Questa lunga digressione serve a chiarire più concretamente come la simbologia scelta da Celi abbia radici antiche e solidissime, nonché significative. Per Celi poesia e filosofia sembrano avere la stessa valenza: ambedue devono indagare il reale nella sua totalità e scriverne con lingua chiara e dura, solida possibilmente quanto la materia che va trattando, all’occorrenza aspra. Questa poesia sembra infatti, più che dura o austera, aspra per una solennità di rito arcaico, forse a tratti incerto ma reso solido dalla fede in pochi ineluttabili simboli: se dovessi pensare ad un corrispondente brano musicale penserei senz’altro alla Messa glacolitica (1926) di Janácek. E all’improvviso la deflagrazione delle potenze primigenie: «esplode la mistica rosa / l’Indiviso / in galassie di numeri // i petali di cui s’orna / sul declivio divelti / l’anima cattura / nell’aperta corolla della luce // e / non permette / che si disperda il Senso». La pesantezza delle parole più del ritmo, il potere delle maiuscole più che quello della rima: monoliti, insomma, più che solenni architetture. E fra le altre peculiarità di possono citare proprio le fusioni di parole, neoformazioni che significano (anche) la pressione di masse primordiali: «occhirame», «succosangue», «retronulla», «arbustinvento», «lievombroso» e via dicendo. Il tutto in un vortice che attira, pernicioso o no che sia, verso il suo centro: «nel centro della rosa sta il segreto del mondo / nulla può compensarci di non avere tempo / d’indagare in essenza». Quanto alla struttura organizzativa dei testi di Celi, poi, impossibile tacere la loro frequentissima importazione tipografica centrata, distribuita come una epigrafe, simmetrica sull’asse centrale «che li ripartisce tipograficamente in parti uguali, svincolati come sono dal facile musicalismo della metrica usualmente prescritta» (Milanese), il che si sposa perfettamente con la nozione di asprezza (più che di «aulicità», come invece dice il prefatore) sopra proposta. 

Non mancano, anche se sono molto rari, i momenti apparentemente più intimi, le concessioni ai sentimenti slegati dal sacro: «più in là incredule conchiglie / madreperlacee vulve / evocavano amori tra le balze»; ma subito un altro passo ci ammonisce dicendoci che il senso sacrale invade e pervade ogni momento dell’esistenza: «negli occhi rapinosi tuoi d’uccello / riverberavano amori / limpide lune nell’inquieto cielo / poiché d’arcane misteriose fole / fosti condotta nera tra lapilli». Anche a costo della vita: «si può perfino morire / se non si frena l’onda / che c’invade improvvisa / mentre si contemplano le cose». Tutto è chiarito più avanti: «oltre di esse / Dio // vorrei che ogni amore / anche il più carnale / fosse un andargli verso». 

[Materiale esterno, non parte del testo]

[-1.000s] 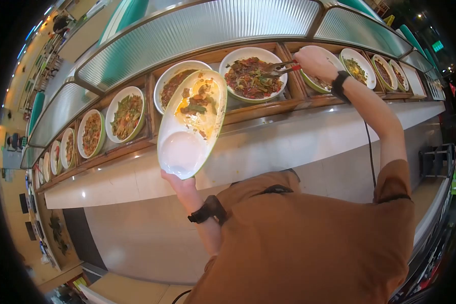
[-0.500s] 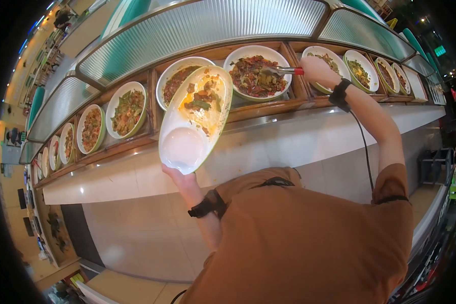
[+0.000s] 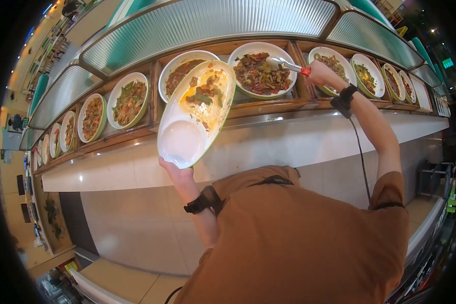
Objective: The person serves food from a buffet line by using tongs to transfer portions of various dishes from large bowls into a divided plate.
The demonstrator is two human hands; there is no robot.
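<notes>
My left hand (image 3: pixel 180 175) grips the lower end of a white oval divided plate (image 3: pixel 185 141), tilted up toward me. Bits of vegetable and orange oil cover its upper part, while the round compartment at the lower end shows only white. Closed around a red-handled metal serving utensil (image 3: pixel 290 66) is my right hand (image 3: pixel 323 74). Its rounded tip lies at the top of the food in a large white bowl (image 3: pixel 292 90) of dark stir-fry with red and green pieces. The plate overlaps another bowl (image 3: pixel 167 68) of brownish food behind it.
More food bowls (image 3: pixel 128 100) stand in a wooden rack (image 3: pixel 268 106) to both sides. Above them runs a ribbed glass guard (image 3: pixel 207 38). A pale counter ledge (image 3: pixel 268 133) lies along the front. A cable (image 3: pixel 360 147) hangs from my right wrist strap.
The utensil's tip has shifted up from the middle of the stir-fry to its upper edge. My left hand holds the plate almost unchanged. The view has shifted slightly.
</notes>
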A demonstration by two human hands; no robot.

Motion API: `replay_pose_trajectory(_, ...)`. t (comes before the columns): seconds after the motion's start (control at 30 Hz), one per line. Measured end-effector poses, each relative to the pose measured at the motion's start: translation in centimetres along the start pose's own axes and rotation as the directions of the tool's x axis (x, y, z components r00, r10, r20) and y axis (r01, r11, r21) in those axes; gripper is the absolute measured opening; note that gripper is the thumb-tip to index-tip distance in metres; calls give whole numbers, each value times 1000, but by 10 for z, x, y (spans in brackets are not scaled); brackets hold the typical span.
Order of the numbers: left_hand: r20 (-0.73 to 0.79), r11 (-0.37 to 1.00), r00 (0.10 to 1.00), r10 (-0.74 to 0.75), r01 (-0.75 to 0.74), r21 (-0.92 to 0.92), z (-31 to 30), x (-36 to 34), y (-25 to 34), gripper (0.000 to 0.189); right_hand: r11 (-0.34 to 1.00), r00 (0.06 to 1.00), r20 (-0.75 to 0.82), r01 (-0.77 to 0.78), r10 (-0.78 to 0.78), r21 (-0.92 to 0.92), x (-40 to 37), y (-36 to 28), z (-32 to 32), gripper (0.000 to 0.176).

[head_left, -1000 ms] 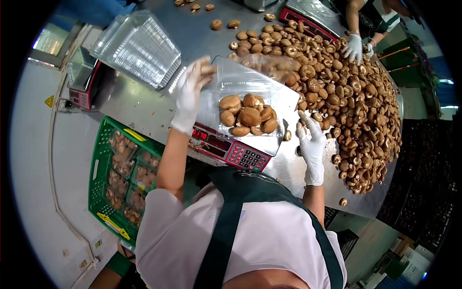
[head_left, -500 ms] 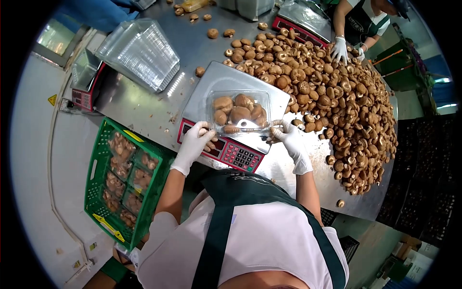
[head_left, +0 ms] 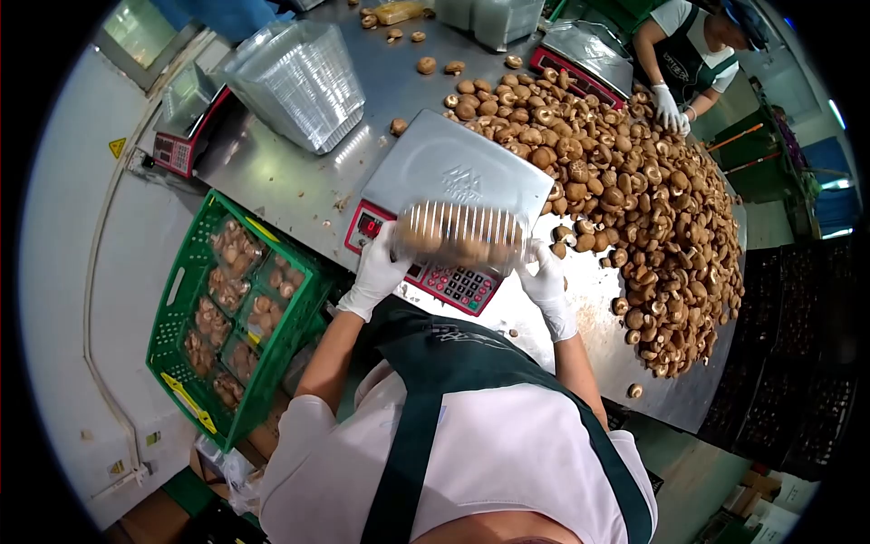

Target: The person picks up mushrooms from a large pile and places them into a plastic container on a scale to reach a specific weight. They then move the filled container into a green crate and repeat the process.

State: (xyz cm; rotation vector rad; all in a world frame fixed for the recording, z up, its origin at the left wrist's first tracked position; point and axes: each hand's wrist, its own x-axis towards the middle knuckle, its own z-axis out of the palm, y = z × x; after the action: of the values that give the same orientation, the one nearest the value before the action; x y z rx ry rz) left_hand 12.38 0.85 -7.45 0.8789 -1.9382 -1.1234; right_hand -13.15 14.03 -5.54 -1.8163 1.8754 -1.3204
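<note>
Holding mushroom clamshell (head_left: 460,234) between left hand (head_left: 376,272) and right hand (head_left: 546,281); scale (head_left: 458,168) logo illegible.

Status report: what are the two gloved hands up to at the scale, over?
Left hand and right hand both gripping clear mushroom pack, tilted over scale keypad. Loose mushroom pile right, green crate left.

A long steel table (head_left: 299,181) fills the middle, its bare top shining under bright overhead light. Left of it lies a pale grey surface (head_left: 72,272) with a small yellow warning sticker (head_left: 118,147), and a window (head_left: 136,27) shows in the top corner. Dark stacked crates (head_left: 797,363) stand in shadow on the right.
</note>
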Motion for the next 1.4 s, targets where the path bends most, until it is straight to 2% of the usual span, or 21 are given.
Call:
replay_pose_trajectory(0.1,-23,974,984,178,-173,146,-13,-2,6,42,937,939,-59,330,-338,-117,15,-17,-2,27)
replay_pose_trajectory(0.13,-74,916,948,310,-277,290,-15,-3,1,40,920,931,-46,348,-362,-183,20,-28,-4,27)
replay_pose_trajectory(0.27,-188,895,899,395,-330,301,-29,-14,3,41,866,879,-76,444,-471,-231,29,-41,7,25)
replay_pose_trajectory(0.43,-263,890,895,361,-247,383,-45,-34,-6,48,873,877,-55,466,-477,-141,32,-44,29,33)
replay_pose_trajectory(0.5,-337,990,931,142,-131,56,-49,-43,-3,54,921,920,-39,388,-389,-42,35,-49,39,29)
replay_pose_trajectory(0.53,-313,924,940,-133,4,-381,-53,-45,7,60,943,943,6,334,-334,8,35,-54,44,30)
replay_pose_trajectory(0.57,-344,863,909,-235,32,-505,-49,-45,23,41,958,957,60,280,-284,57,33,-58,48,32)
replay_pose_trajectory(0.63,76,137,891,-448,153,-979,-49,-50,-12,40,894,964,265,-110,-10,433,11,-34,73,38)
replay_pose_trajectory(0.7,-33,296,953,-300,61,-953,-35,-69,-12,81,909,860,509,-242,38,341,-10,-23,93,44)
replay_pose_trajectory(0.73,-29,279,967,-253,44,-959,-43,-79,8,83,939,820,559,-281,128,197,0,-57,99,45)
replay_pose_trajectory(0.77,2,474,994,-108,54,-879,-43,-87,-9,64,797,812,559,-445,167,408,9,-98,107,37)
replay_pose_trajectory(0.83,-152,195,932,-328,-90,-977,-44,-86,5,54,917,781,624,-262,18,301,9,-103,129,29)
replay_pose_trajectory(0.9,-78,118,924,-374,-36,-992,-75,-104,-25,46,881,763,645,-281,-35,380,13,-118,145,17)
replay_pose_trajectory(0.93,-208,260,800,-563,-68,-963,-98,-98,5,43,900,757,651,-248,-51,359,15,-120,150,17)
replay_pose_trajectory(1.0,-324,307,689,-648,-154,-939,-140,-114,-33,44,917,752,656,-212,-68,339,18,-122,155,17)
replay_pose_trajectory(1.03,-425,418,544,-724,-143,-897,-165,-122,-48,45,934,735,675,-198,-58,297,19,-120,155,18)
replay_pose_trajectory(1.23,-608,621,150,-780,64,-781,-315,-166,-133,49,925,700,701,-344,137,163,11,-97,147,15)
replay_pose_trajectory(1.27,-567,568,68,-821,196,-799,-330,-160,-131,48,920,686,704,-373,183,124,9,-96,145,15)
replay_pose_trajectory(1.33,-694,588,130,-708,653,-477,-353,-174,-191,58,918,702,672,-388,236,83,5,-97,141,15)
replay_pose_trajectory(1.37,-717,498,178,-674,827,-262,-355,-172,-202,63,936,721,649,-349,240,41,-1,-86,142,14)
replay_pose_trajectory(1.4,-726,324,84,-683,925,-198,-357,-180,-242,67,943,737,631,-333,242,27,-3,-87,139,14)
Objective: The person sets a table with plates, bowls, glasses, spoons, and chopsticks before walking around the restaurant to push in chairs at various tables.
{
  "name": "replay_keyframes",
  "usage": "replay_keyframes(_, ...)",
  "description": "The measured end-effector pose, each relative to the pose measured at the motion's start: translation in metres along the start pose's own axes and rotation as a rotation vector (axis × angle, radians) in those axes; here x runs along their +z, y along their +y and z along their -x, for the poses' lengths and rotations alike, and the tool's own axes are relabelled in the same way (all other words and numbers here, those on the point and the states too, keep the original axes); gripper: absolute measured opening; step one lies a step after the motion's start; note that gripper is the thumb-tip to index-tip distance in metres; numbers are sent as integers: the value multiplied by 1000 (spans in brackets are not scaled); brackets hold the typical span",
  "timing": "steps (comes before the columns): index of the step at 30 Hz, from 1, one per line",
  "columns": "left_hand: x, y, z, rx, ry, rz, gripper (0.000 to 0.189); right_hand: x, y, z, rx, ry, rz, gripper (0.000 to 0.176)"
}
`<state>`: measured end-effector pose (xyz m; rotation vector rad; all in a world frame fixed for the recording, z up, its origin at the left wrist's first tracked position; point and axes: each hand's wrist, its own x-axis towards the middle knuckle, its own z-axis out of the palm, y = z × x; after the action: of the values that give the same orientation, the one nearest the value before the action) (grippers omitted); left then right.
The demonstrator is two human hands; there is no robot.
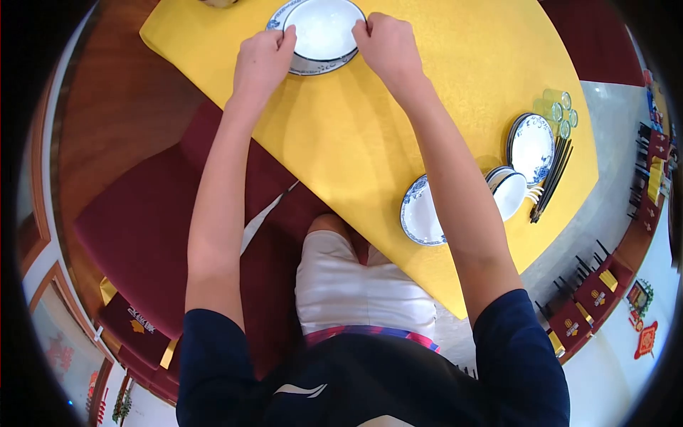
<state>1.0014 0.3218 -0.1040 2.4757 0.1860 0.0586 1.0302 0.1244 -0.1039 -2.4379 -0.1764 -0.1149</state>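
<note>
Two hands (324, 51) gripping white bowl (321, 28), patterned plate (313, 69) beneath, yellow tablecloth (320, 135)

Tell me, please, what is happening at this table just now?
A person is gripping a white bowl by its rim, left hand on one side and right hand on the other. It is over a blue-patterned plate on the yellow tablecloth; whether it touches the plate is hard to tell. To the right stand stacked plates, bowls, white spoons, dark chopsticks and glasses.
</note>
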Motion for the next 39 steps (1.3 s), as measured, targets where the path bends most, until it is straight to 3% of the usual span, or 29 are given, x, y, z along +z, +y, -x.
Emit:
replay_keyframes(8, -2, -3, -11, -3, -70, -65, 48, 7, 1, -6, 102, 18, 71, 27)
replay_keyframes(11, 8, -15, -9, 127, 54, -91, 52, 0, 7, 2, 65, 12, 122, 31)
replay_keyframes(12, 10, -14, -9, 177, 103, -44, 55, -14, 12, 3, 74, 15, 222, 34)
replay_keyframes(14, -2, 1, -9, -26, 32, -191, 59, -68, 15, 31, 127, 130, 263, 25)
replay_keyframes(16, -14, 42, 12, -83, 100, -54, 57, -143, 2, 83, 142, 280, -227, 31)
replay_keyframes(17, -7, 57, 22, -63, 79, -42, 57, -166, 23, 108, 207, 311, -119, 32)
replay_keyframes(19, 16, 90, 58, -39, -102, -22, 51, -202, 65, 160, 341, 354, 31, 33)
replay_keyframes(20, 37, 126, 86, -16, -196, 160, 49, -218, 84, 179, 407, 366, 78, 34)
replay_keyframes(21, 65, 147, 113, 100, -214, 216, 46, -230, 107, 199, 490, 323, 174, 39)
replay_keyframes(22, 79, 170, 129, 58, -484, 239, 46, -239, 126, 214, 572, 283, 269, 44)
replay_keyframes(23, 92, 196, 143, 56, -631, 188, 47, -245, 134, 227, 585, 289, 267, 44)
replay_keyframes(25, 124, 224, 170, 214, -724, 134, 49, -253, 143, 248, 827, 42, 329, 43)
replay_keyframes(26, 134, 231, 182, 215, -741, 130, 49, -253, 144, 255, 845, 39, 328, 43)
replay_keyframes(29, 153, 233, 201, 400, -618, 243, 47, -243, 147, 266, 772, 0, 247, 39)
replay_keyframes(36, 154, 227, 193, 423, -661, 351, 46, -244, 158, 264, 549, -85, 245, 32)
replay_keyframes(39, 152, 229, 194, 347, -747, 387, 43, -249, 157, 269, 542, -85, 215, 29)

Insomma blocchi, entità salde a terra, materialissime, concrete (si noti come nonostante la carica simbolica le parole siano – con rarissime eccezioni: «salpingi», «Ekpyrosis», «èlitre» - semplici e comuni) e simultaneamente cariche di simboli, immesse in un tempo circolare (più che in un’assenza di tempo), in un vortice che coinvolge quindi sia il tempo che lo spazio che il simbolo: «ora comprendo come tutto / sia uno / e il moltiplicarsi del numero / il divenire / un’invenzione della ripetizione / per l’eterno»; Ricerco in interiori lucori / ciò che esternamente s’oscura // […] il centro della rosa / sta nell’invisibile dove // […] ma la rosa // la rosa è sogno / dell’Eterno».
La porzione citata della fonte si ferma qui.